Task prompt
In the records below, find the line containing "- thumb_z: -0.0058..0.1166" and the line containing "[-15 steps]"; please repeat exactly the lines from one to the other, both included, and nothing more.

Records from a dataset

━━━

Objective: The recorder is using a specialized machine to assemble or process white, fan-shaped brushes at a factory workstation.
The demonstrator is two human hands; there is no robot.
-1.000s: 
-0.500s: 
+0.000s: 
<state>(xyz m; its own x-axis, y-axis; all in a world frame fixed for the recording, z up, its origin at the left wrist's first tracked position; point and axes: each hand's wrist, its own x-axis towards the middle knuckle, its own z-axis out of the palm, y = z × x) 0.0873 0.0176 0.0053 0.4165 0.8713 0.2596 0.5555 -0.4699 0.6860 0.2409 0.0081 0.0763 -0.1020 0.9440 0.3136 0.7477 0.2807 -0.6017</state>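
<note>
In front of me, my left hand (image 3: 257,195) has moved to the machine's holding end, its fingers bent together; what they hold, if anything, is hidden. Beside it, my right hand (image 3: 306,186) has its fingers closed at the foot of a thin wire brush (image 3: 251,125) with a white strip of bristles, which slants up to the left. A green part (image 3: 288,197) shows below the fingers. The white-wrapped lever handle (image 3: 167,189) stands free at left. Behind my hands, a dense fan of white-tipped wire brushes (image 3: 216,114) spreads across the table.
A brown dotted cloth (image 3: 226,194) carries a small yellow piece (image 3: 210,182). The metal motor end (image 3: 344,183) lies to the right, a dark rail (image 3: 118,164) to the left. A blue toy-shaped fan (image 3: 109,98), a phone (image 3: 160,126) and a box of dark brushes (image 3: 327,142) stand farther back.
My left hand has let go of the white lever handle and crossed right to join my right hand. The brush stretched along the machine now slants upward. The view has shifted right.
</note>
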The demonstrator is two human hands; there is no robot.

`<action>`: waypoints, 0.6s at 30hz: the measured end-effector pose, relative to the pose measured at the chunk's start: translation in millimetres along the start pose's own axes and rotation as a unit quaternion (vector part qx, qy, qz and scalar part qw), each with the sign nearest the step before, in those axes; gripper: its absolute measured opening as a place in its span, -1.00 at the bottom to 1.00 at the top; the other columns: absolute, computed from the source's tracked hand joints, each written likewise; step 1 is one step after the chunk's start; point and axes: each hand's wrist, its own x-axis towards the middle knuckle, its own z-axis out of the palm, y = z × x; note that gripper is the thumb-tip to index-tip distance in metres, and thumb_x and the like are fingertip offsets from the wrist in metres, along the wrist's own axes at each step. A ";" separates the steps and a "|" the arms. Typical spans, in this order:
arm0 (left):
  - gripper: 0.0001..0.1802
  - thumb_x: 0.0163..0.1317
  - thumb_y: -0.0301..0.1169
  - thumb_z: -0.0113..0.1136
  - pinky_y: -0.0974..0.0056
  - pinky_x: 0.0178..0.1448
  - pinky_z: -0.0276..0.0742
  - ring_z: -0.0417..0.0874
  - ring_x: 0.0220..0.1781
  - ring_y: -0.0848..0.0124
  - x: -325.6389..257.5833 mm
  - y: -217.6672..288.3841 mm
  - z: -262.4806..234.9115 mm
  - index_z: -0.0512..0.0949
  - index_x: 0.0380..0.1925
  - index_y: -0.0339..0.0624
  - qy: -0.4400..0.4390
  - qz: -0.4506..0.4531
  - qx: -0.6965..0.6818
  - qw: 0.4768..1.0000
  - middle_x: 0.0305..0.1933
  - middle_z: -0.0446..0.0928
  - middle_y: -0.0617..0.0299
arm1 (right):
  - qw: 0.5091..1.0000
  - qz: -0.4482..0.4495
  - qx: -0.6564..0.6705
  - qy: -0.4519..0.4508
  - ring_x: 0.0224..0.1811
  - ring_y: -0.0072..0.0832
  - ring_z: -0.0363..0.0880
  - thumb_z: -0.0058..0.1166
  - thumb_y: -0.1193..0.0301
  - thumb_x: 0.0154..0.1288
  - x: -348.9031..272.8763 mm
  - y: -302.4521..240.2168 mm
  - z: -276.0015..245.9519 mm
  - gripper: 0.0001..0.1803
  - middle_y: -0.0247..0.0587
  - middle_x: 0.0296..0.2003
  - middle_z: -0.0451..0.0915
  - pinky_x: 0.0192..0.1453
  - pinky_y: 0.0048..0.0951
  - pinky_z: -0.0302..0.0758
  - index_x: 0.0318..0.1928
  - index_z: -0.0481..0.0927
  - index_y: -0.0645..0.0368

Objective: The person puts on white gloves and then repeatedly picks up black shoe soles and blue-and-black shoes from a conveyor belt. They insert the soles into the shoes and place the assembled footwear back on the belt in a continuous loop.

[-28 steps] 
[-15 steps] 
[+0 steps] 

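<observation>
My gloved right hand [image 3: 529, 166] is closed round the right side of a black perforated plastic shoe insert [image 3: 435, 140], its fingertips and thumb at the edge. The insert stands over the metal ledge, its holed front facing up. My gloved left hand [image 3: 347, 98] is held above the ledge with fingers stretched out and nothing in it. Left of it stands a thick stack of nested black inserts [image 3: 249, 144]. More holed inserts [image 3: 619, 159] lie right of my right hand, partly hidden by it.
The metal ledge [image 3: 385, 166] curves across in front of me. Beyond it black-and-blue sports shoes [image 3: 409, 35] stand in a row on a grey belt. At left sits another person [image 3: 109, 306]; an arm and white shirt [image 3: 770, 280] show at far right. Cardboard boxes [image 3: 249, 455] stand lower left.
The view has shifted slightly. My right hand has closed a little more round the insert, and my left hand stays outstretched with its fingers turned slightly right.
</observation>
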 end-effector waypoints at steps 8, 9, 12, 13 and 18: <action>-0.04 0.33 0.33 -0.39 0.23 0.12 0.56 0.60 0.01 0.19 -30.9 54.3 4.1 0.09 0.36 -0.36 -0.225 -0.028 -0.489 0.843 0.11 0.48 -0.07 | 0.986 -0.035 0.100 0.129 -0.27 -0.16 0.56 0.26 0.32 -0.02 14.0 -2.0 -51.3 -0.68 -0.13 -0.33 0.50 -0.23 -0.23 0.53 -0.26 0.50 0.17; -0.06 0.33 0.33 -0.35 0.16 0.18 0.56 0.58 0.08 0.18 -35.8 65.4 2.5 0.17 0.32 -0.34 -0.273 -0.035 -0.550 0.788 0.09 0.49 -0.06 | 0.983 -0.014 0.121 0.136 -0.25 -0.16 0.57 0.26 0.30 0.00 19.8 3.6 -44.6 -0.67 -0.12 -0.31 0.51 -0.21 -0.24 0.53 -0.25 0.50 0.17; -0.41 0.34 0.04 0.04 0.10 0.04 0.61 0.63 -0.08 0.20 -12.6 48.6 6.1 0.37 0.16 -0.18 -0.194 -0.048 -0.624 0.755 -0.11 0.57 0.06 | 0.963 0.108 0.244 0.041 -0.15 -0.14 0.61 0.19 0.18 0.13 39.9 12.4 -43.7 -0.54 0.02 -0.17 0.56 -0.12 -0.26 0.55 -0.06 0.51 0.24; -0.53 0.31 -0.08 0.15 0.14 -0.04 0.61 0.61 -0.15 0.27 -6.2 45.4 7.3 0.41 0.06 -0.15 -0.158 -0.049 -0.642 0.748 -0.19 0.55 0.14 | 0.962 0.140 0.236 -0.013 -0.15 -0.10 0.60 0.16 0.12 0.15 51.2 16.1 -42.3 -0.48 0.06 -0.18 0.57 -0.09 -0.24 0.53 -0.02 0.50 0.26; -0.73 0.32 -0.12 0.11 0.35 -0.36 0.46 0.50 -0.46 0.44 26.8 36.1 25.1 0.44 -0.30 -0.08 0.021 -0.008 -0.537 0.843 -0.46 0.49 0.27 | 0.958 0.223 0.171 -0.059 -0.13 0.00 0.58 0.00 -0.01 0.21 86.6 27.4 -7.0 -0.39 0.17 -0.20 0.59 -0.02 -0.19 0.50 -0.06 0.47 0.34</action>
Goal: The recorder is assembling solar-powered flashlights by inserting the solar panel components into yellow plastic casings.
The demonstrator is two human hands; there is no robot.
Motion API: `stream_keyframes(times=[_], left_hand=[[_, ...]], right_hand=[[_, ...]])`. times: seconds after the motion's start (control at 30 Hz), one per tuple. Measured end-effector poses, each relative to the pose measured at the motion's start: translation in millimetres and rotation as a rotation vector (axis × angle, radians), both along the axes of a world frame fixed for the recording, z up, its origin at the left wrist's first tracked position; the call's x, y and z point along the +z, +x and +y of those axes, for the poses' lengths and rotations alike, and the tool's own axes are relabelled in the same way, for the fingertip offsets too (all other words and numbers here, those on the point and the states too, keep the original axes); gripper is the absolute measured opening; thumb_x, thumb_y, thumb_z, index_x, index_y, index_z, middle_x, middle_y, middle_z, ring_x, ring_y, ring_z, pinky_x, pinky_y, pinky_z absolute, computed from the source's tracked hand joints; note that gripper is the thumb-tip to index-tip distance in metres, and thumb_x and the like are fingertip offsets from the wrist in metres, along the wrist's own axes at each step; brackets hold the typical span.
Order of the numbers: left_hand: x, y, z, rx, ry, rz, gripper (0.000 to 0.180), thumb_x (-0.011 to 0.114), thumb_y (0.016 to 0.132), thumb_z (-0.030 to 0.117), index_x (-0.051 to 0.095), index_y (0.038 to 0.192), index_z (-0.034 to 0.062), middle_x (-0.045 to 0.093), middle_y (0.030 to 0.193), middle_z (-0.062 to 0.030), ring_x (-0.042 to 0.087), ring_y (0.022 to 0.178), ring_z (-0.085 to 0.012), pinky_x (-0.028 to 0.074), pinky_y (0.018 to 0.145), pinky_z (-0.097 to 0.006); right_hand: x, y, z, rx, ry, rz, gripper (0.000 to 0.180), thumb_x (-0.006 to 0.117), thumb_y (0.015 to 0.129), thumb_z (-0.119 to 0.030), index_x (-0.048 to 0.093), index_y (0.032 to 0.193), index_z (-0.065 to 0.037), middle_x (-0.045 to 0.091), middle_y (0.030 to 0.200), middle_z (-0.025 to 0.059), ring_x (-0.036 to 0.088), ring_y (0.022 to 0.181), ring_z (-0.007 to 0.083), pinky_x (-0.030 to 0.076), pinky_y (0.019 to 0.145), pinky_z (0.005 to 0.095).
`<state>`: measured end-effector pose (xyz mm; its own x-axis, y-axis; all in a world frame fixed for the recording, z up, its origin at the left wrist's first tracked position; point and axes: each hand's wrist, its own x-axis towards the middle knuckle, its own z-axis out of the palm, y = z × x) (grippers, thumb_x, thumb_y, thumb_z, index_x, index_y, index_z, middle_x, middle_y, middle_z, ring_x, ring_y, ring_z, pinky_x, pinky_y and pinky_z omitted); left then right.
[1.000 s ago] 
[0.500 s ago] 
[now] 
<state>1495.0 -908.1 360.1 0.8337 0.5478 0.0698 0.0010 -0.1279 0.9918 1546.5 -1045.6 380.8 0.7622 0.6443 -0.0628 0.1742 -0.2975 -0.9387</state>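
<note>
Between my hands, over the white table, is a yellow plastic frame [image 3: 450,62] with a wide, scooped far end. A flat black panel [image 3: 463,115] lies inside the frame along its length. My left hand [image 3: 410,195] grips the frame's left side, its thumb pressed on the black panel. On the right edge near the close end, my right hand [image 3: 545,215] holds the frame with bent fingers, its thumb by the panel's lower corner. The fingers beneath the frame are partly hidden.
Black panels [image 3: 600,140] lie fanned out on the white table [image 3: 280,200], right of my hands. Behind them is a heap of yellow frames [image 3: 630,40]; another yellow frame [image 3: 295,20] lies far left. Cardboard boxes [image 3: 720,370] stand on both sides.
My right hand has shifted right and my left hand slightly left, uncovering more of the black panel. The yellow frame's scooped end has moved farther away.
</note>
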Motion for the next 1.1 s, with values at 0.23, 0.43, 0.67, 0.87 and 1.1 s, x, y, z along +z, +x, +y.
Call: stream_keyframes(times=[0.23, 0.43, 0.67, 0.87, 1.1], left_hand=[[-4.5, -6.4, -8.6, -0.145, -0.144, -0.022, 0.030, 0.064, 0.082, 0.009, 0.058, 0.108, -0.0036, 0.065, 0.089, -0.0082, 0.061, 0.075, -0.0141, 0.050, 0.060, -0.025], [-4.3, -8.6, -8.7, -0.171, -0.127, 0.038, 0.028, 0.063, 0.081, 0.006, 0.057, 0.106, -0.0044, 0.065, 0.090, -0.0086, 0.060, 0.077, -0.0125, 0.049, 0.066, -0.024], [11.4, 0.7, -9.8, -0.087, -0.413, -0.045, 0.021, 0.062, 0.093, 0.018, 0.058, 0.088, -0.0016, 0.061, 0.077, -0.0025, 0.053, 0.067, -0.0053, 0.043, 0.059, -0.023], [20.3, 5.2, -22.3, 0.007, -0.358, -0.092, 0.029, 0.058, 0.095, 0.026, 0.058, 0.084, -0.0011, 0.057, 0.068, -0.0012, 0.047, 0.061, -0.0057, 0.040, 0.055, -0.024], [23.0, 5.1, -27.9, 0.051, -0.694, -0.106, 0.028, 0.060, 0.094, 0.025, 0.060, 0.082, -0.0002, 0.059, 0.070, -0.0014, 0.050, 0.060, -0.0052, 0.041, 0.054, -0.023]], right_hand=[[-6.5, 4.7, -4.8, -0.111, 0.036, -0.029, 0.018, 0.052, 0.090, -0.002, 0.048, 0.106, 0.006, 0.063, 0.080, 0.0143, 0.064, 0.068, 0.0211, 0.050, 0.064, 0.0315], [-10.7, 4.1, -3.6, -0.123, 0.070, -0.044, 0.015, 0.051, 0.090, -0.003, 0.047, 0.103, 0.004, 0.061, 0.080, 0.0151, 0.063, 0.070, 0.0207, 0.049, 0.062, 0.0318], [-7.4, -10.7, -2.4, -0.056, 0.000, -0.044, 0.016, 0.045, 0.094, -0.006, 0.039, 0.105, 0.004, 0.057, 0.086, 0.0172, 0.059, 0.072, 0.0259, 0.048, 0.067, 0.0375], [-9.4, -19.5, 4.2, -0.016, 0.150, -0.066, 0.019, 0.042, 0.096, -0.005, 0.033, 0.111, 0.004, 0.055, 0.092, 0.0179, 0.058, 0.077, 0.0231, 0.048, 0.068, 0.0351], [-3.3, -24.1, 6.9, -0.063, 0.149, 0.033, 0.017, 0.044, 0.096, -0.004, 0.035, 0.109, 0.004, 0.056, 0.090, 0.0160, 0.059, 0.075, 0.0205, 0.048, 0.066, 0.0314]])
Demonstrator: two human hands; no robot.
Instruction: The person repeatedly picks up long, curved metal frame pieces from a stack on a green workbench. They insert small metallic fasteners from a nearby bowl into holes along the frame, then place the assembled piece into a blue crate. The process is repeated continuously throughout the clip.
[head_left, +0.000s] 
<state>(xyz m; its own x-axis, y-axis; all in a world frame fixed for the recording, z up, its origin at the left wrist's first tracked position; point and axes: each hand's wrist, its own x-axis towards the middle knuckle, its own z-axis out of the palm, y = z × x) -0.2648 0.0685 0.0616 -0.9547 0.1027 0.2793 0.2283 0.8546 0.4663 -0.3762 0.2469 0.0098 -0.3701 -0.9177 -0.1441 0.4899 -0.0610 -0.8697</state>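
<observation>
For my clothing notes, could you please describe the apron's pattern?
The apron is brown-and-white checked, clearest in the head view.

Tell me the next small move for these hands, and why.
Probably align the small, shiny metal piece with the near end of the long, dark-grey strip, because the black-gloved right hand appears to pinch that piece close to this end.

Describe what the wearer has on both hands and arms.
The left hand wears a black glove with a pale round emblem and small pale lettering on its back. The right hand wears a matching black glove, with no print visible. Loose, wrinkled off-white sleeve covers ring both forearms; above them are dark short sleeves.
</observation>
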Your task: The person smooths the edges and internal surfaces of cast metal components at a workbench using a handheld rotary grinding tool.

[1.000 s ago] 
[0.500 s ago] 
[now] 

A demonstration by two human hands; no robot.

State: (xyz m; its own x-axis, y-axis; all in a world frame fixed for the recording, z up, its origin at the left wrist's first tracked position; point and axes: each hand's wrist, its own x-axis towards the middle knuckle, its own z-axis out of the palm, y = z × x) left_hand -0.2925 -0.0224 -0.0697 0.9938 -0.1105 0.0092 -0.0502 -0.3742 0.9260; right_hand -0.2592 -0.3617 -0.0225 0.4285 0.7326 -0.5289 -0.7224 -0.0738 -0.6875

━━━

Exercise solution
  - thumb_z: -0.0058..0.1166
  - thumb_y: -0.1193..0.0301
  - thumb_x: 0.0154..0.1288
  - x: -348.9031..272.8763 mm
  - y: -302.4521..240.2168 mm
  - z: -276.0015..245.9519 mm
  - gripper: 0.0001..0.1803
  - middle_y: -0.0247..0.0587
  - middle_x: 0.0296..0.2003
  - middle_z: -0.0451..0.0915
  - pinky_x: 0.0192..0.1453
  - pinky_y: 0.0048..0.0951
  - pinky_z: -0.0302..0.0758
  - index_x: 0.0318..0.1928
  - index_z: -0.0481..0.0927
  - index_y: -0.0645..0.0368

Objective: The person puts on white gloves and then repeatedly picks up black shoe soles and blue-and-black shoes from a conveyor belt. They insert the soles into the shoes and place the assembled footwear back on the belt in a continuous loop.

[-28 steps] 
[-15 steps] 

This response is complete, and nothing else is pending.